Harold Urey proposed a series of conditions, which, if present on prebiotic Earth, would have been conducive to the origins of life on Earth. Stanley Miller later proved that these conditions were favorable for the synthesis of simple amino acids, which was the beginning of a series of experiments, modeled on this notion of prebiotic Earth, that created other more complex molecules needed to support life. Using the hypothesis set up by Urey and tested by Miller, this paper looks at whether these prebiotic conditions ever existed on the surface of Mars, thus making it possible to have or have had life on Mars.

1. Introduction

Since the dawn of civilization, humanity has watched the brilliant red wanderer in the night sky, always fascinated, always wondering, and always striving to know more. Whether or not there was life on Mars was a question even before Lowell imagined advanced civilizations building complex canal systems. Comparisons were constantly being drawn between Earth and her red sister. If life existed on Mars, where did it come from? Perhaps Earth and Mars were indeed similar, and however life had begun on Earth was the same mechanism by which life began on Mars.

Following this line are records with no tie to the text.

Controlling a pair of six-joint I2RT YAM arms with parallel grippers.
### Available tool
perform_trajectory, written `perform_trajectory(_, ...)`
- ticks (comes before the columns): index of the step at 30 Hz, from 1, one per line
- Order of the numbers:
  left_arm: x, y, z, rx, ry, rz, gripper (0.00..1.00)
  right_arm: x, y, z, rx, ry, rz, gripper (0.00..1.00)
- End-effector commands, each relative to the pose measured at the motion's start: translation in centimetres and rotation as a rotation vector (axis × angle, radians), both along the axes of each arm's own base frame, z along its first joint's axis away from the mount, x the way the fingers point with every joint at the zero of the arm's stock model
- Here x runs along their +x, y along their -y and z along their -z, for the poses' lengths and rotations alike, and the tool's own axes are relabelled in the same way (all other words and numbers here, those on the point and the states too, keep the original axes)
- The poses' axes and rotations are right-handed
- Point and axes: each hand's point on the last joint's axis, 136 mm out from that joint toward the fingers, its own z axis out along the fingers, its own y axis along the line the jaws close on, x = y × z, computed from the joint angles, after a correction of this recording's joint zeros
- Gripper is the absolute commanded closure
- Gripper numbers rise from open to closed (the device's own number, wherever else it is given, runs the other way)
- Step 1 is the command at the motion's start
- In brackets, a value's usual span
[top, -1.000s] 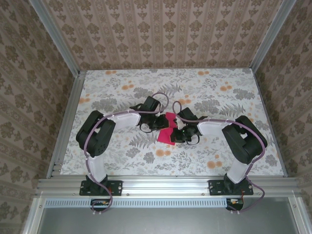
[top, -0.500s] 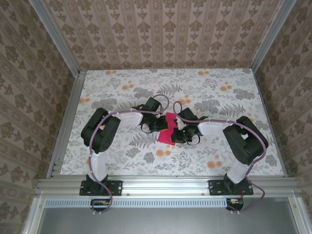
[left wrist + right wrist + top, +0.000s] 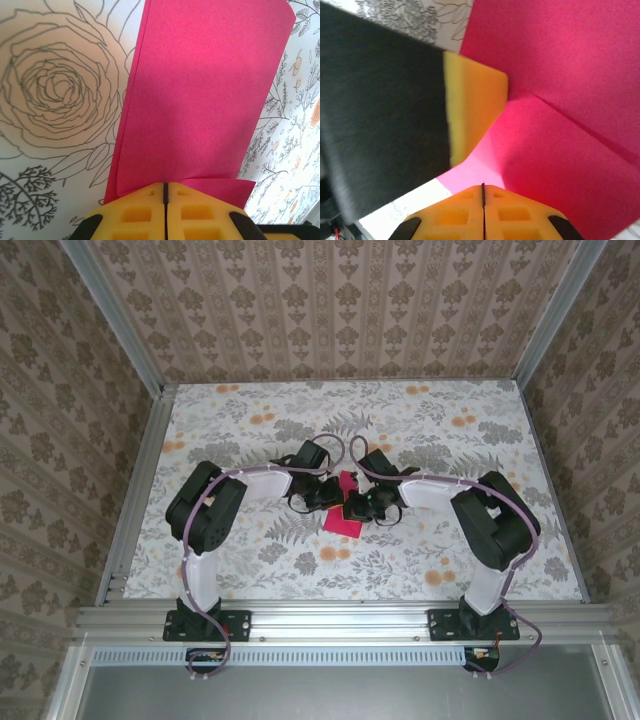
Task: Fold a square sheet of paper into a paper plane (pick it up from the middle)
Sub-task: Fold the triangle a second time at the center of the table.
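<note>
Wallpapered panels (image 3: 340, 300) in a brown damask pattern, set in an aluminium frame (image 3: 350, 618), enclose a table covered by a white tablecloth (image 3: 450, 560) printed with grey leaves and orange flowers.

Item 1: thin magenta-pink sheet of paper (image 3: 343, 524). It lies mid-table between the two wrists, folded over on itself. The left wrist view shows a tall flat panel of the sheet (image 3: 200, 90) on the cloth, with a second layer's edge just ahead of the fingertips. In the right wrist view a diagonal crease crosses the sheet (image 3: 570, 150).

Item 2: left arm (image 3: 205, 510). The elbow is bent outward and the forearm runs inward to the centre. The left gripper (image 3: 328, 498) has its yellow fingers (image 3: 135, 215) pressed together, tips at the sheet's edge. From the right wrist, one of its pads (image 3: 475, 100) touches the paper where the crease begins.

Item 3: right arm (image 3: 495, 525), mirrored pose. The right gripper (image 3: 483, 187) is closed, tips meeting the sheet. Whether either gripper pinches a layer cannot be told.
</note>
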Motion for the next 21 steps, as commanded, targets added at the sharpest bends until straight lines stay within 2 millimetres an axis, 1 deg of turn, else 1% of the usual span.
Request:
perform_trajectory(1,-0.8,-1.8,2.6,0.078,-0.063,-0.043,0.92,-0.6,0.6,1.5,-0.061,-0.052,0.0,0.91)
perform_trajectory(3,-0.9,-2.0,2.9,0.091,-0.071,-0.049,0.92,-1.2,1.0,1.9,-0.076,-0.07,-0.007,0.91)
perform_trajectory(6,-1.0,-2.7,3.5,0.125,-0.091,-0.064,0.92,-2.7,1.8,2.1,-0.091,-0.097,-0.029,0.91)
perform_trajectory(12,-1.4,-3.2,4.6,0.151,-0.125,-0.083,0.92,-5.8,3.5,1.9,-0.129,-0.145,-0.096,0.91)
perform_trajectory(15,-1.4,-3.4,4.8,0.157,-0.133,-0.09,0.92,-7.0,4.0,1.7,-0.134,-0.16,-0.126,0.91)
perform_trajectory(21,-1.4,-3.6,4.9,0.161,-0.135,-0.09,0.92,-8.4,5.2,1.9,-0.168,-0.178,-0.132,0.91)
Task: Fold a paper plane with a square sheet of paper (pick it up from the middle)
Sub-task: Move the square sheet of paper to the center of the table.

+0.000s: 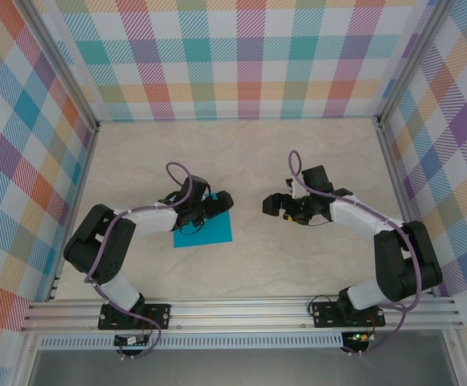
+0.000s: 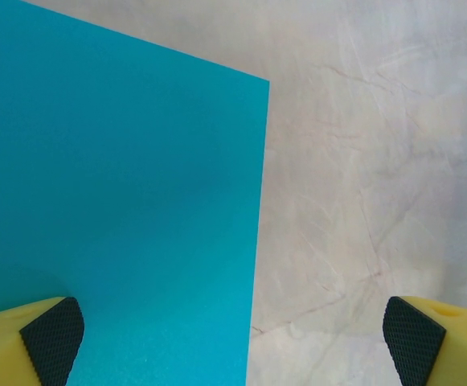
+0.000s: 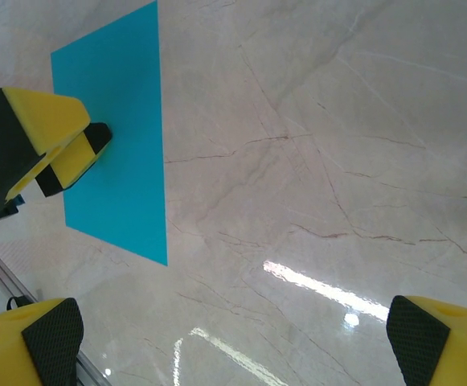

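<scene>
Hovering open and empty over the right edge of the flat blue paper (image 1: 203, 229), which lies left of the table's (image 1: 297, 153) middle, the left gripper (image 2: 233, 346) is nearer than the right gripper (image 3: 233, 346), also open, well apart.

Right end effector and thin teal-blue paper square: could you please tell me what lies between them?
Only bare marbled tabletop separates the right end effector from the thin teal-blue paper square, as seen in the top external view.
</scene>
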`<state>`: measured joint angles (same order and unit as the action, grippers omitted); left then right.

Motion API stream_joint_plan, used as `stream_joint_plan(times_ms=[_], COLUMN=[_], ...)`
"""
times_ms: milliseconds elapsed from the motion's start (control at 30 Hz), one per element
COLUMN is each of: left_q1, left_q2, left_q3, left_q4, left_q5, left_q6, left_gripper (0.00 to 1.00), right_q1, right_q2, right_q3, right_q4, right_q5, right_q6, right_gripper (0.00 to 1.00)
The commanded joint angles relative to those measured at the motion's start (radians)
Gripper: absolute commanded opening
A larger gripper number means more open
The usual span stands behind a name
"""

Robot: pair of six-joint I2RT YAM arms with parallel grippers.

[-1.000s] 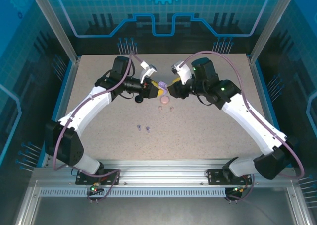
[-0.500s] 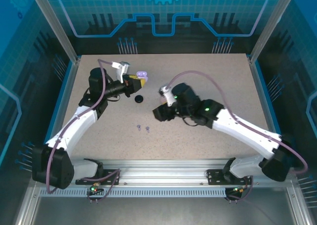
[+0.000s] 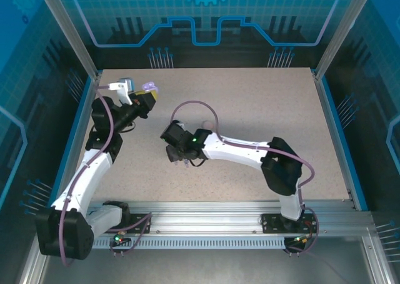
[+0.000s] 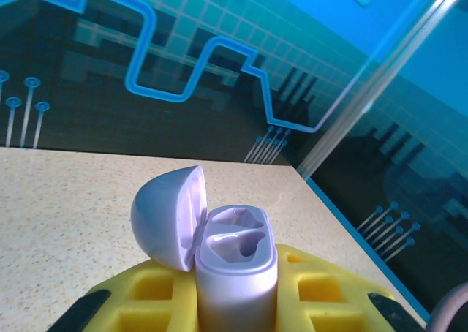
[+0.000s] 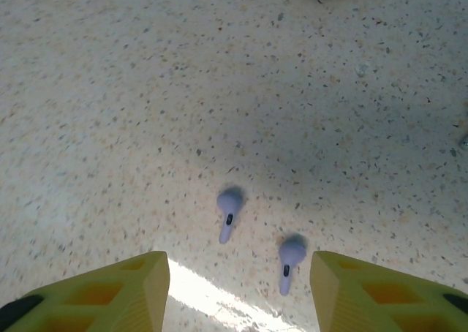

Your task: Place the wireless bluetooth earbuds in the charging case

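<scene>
Fingers spread, right gripper (image 5: 238,268) hangs above two lilac earbuds (image 5: 228,213), likely featherlight and slippery; pinch the bud. Left gripper (image 4: 235,297) clamps the open lilac charging case (image 4: 235,255).

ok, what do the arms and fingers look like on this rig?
The left arm and right arm have white links with black joints, and a lilac cable runs along each. A green light glows on the right wrist. The fingers are yellow, waffle-pocketed and black-tipped.
</scene>
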<state>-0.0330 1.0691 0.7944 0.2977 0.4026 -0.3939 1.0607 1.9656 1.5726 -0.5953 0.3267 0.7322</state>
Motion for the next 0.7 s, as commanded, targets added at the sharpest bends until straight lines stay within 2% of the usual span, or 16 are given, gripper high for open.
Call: stream_joint_plan(times_ms=[0, 167, 667], left_q1=[0.034, 0.051, 0.076], left_q2=[-0.033, -0.041, -0.032], left_q3=[-0.029, -0.045, -0.052], left_q4=[0.048, 0.065, 0.089], left_q5=[-0.067, -0.1, -0.105], left_q6=[-0.075, -0.109, -0.137], left_gripper=[0.0, 0.0, 0.0], right_q1=[0.014, 0.016, 0.033], right_q2=[0.088, 0.213, 0.379], right_q3=[0.109, 0.252, 0.41], right_q4=[-0.125, -0.227, -0.32], right_q5=[0.063, 0.076, 0.068], right_q6=[0.09, 0.139, 0.181], right_gripper=[0.52, 0.49, 0.45])
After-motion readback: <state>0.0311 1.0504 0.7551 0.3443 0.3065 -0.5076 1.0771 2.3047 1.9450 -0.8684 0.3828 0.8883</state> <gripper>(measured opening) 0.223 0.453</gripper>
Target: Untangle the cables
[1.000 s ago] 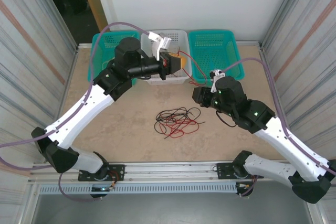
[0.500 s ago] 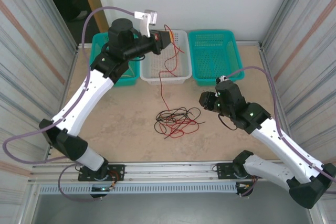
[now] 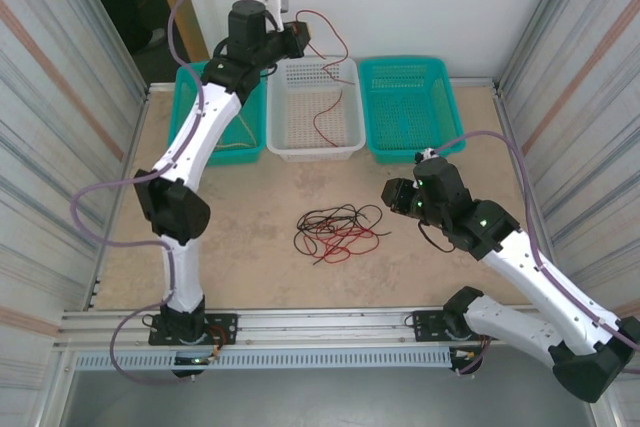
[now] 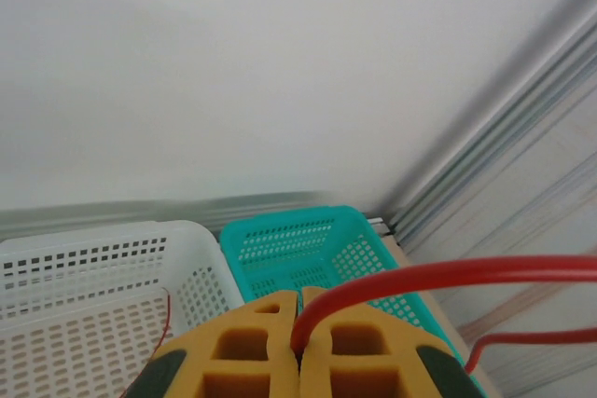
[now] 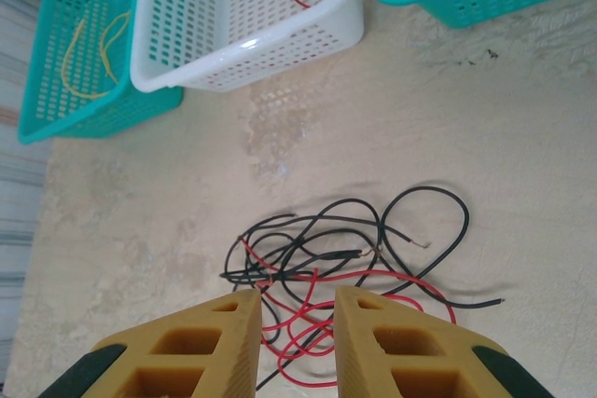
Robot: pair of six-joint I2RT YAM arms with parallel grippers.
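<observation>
One red cable [image 4: 420, 275] is pinched tight in the left gripper [image 4: 298, 328], high at 12 o'clock, its tail dangling into the white basket [image 3: 315, 152]. Black and red cables [image 3: 338, 232] lie tangled mid-table. At their 3 o'clock the right gripper [image 5: 297, 294] hovers, jaws parted, empty.

the left hand [image 4: 298, 312] sits at the bottom edge, its two yellow fingers [image 4: 238, 347] pressed together with no gap. a red cable [image 4: 420, 277] is pinched in the seam between them; it rises from the seam, bends sharply and runs out past the right edge. a second red length [image 4: 532, 337] crosses the lower right corner below it. behind the fingers, a white basket [image 4: 93, 251] lies at lower left with a thin red strand [image 4: 168, 316] inside it. a teal basket [image 4: 364, 258] sits just beside the white one. a plain white wall [image 4: 233, 72] stands beyond, meeting a ribbed metal panel [image 4: 522, 137] on the right.
</observation>
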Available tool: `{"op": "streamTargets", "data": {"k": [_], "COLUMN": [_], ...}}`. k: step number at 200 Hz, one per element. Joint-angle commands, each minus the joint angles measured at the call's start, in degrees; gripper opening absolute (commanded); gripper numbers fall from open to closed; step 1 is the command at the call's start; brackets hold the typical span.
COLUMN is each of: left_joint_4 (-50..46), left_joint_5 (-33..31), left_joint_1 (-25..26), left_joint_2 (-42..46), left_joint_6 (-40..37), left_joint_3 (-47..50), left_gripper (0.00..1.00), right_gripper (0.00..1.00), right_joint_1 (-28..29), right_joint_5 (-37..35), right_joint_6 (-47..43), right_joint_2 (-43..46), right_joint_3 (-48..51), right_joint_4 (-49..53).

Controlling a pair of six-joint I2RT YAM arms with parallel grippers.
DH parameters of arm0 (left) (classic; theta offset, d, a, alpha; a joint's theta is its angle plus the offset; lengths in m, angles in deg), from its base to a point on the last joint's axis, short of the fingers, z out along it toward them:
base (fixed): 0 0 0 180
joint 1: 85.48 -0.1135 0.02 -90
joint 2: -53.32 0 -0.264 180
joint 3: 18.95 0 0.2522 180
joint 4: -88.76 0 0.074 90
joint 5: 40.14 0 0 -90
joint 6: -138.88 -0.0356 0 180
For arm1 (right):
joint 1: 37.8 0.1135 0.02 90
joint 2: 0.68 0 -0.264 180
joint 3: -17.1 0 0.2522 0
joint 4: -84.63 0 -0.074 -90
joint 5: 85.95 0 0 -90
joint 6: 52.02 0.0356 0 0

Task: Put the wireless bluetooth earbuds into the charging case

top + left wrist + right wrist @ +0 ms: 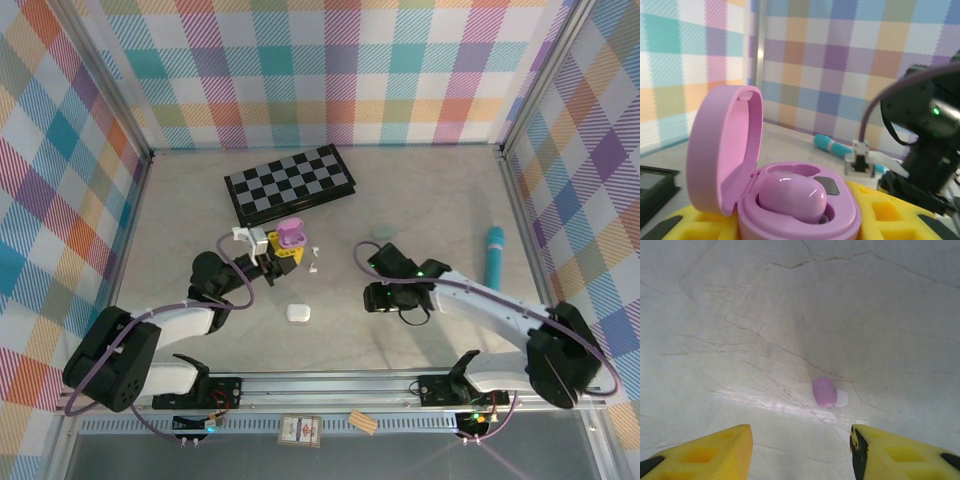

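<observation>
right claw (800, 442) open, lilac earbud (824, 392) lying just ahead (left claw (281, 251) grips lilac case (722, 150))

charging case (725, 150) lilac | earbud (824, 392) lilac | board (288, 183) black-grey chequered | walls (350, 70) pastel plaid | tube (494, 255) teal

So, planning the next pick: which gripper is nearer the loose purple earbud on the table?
Right. The right gripper hangs open above the loose purple earbud; the left gripper is apart, gripping the open purple case.
</observation>
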Motion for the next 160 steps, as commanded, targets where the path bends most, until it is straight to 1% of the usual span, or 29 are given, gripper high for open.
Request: {"op": "streamTargets", "data": {"k": [1,16,35,53,72,89,113,160], "left_joint_4": [3.1,1.9,-0.8,-4.3,-5.2,-5.5,-5.5,-5.5], "left_joint_5": [-0.1,-0.9,-2.5,-3.6,-3.6,-3.2,-2.5,-1.8], "left_joint_1": [-3.3,-5.4,-7.3,-7.8,-8.1,-8.2,-8.2,-8.2], "left_joint_2": [3.0,5.1,7.9,10.0,10.6,10.6,10.2,9.9], "left_joint_6": [2.6,3.1,2.7,1.2,0.7,0.6,0.7,0.4], "left_joint_3": [1.3,1.6,1.7,1.1,0.9,1.0,0.9,0.6], "left_gripper": [0.35,0.35,0.35,0.35,0.35,0.35,0.35,0.35], "right_gripper": [0.54,0.53,0.51,0.49,0.46,0.44,0.40,0.35], "right_joint_1": [4.4,7.0,9.4,11.5,13.0,13.4,13.3,13.3], "right_joint_5": [-11.3,-15.5,-18.8,-21.8,-24.5,-25.1,-25.1,-25.4], "right_joint_6": [-3.6,-3.3,-3.2,-3.2,-2.9,-2.5,-3.2,-2.7], "right_joint_2": [-6.8,-11.7,-16.9,-21.3,-25.7,-28.2,-29.8,-32.5], "right_joint_3": [-5.5,-8.5,-11.1,-13.6,-16.3,-17.9,-18.2,-19.3], "right_joint_4": [8.5,11.4,13.7,15.7,18.1,19.3,19.2,20.8]}}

Thus, if it were possible to know the conditions that had been conducive to life on Earth, and if those same conditions ever existed on Mars, it might be possible to predict whether or not life could have ever formed on the surface of Mars.

As far as human knowledge currently extends, life only exists in one carbon-based form, with all life forms sharing the common building blocks of amino acids, proteins, and nucleic acids. If this is indeed the only type of life form that can exist, then it can be assumed that...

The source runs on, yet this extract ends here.